5.3 Current online data file

Checkpoint counters are used to verify that data files are currently online data files rather than historical backups. If the data file is restored from the backup, you must restore the media first.

When the data file is restored from the backup, even if the online redo log can be restored, the media recovery is still inevitable. The reason is that crash recovery applies the redo logs after the thread checkpoint when processing each thread. Crash recovery can use this redo algorithm because each block only requires redo logs of up to one thread.

However, when restoring a backup, you cannot determine which threads to redo the log. Therefore, a single thread algorithm does not work in this case. To recover a backup, you need to merge the redo operations of multiple threads. For example, all the redo logs after the data file checkpoint are merged into the redo logs of each thread in the sequence of increasing SCN. This thread merge redo algorithm is only used for media restoration (see section 6th ).

Crash recovery if you use the thread merge redo algorithm to restore a backup, even if the data file checkpoint is consistent with the database checkpoint, it will still fail. The cause is that in all threads, the redo log between the database check point and the highest check point will be lost during crash recovery. In contrast, media recovery applies the redo program from the data file checkpoint. In addition, the application will still fail to redo the program from the data file check point even if the crash is recovered. Because it will only find online redo logs. All threads may have archived their redo logs and reused online logs.

If the command startup recover is used, the crash recovery will fail because the data file needs to be restored by media. At this time, the recover database will be automatically called to restore the media before the DATABASE is opened.

5.4 checkpoint

Instance recovery does not attempt to apply the redo log before the data file checkpoint (the checkpoint SCN in the data file header does not determine whether instance recovery is required ).

The instance resumes reading the redo log from the data file checkpoint to the end of the thread, and finds the maximum SCN allocated by the thread. Used to close threads and push thread checkpoints. After the instance is restored, the data file check points and checkpoint counters are promoted.
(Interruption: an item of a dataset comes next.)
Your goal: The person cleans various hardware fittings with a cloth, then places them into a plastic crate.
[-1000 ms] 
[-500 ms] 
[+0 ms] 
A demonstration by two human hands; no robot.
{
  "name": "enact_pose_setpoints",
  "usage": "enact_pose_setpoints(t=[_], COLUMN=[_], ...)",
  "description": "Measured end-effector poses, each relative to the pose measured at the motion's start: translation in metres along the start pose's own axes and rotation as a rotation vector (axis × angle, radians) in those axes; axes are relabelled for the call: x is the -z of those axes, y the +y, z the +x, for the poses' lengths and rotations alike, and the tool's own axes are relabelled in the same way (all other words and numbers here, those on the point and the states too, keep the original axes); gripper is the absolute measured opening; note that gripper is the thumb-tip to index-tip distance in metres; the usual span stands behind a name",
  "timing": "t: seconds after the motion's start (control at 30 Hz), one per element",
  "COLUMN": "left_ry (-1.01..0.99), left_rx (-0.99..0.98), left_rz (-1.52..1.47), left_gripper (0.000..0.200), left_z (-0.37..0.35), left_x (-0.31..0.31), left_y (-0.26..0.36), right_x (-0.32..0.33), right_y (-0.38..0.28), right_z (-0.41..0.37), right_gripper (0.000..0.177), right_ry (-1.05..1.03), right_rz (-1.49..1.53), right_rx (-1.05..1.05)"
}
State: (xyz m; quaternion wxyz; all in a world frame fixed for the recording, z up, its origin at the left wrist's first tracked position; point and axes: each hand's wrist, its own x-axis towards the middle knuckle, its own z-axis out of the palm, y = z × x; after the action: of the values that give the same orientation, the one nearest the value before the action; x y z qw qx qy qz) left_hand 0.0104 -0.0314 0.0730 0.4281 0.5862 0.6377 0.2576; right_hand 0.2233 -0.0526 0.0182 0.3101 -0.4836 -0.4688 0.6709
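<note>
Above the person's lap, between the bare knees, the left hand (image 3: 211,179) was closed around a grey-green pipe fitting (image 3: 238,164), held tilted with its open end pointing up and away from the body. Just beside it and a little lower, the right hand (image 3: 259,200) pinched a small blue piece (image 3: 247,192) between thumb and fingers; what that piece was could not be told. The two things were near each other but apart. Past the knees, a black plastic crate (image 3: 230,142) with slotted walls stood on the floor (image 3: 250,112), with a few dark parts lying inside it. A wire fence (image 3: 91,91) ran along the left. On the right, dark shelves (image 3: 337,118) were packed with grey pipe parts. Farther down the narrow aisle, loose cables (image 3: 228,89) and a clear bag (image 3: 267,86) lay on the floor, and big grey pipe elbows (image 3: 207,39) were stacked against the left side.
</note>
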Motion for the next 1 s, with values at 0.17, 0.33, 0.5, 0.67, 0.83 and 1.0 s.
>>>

5.5 The crash recovery is complete

When the crash recovery is complete, the online fuzzy bit of all data files, the hot backup fuzzy bit, and the medium recovery fuzzy bit will be cleared, and then a special redo record will be written into the redo log, mark the end of the crash recovery. This record is used to notify media when the online fuzzy bits and Hot Backup fuzzy bits of data files can be cleared during recovery.

Contact Us

The content source of this page is from Internet, which doesn't represent Alibaba Cloud's opinion; products and services mentioned on that page don't have any relationship with Alibaba Cloud. If the content of the page makes you feel confusing, please write us an email, we will handle the problem within 5 days after receiving your email.

If you find any instances of plagiarism from the community, please send an email to: info-contact@alibabacloud.com and provide relevant evidence. A staff member will contact you within 5 working days.

A Free Trial That Lets You Build Big!

Start building with 50+ products and up to 12 months usage for Elastic Compute Service

  • Sales Support

    1 on 1 presale consultation

  • After-Sales Support

    24/7 Technical Support 6 Free Tickets per Quarter Faster Response

  • Alibaba Cloud offers highly flexible support services tailored to meet your exact needs.